# Can't wait any longer



## Next (Apr 15, 2005)

I was lucky enough to only to have to wait 6 months for donor embryos through my London clinic and had IVF last June.  After 6 failed IVF attempts using our own eggs and sperm and 2 failed attempts at artificial insemination with donor sperm, I finally got pregnant.  Unfortunately when the pregnancy test was repeated two days later my levels had started dropping and after three weeks from the transfer it was all over.

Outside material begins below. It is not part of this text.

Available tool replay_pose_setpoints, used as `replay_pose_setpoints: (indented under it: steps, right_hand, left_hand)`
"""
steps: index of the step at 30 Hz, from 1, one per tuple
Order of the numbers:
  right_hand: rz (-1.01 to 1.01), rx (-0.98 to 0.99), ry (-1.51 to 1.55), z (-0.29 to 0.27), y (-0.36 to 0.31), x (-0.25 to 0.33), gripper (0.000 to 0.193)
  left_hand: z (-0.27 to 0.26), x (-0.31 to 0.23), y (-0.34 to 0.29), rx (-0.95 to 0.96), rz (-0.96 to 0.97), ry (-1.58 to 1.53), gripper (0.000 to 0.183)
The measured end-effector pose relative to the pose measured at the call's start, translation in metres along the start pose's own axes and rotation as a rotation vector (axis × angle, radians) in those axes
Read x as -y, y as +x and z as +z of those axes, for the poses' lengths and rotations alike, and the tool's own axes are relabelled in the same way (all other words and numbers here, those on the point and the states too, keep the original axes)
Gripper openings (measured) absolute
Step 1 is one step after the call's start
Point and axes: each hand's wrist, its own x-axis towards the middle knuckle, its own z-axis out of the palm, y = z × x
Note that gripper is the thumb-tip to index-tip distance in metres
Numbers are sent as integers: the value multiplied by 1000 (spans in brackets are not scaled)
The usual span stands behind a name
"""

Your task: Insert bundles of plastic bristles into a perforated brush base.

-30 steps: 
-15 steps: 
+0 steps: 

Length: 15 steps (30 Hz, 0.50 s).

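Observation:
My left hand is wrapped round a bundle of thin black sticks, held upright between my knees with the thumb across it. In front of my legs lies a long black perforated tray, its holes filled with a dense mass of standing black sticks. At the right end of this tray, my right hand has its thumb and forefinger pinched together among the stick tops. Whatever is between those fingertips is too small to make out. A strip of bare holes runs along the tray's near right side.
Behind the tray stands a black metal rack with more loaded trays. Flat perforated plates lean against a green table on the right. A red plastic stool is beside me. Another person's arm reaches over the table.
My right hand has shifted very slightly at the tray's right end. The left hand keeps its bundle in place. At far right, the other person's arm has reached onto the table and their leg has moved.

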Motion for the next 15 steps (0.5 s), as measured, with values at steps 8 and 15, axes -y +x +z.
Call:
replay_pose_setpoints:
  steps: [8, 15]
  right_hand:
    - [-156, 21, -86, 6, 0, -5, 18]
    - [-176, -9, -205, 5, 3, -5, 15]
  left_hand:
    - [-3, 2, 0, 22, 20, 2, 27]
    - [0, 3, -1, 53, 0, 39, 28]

My specialist thinks it is an autoimmune problem and is convinced that if he adjusts the pre and post transfer drugs I can achieve a viable pregnancy. We have been waiting for embryos for almost a year and we have still not moved up the list.  I am 42 this year and becoming desperate (again!!!).  We are thinking of going abroad for donor eggs, but I am concerned about being treated abroad, as my specialist knows my rather complicated history and has already decided what drugs I need next time around.

Has anyone had similar problems?  Do the clinics abroad take autoimmune problems into account and take notice of your previous treatment and specialist's recommendations?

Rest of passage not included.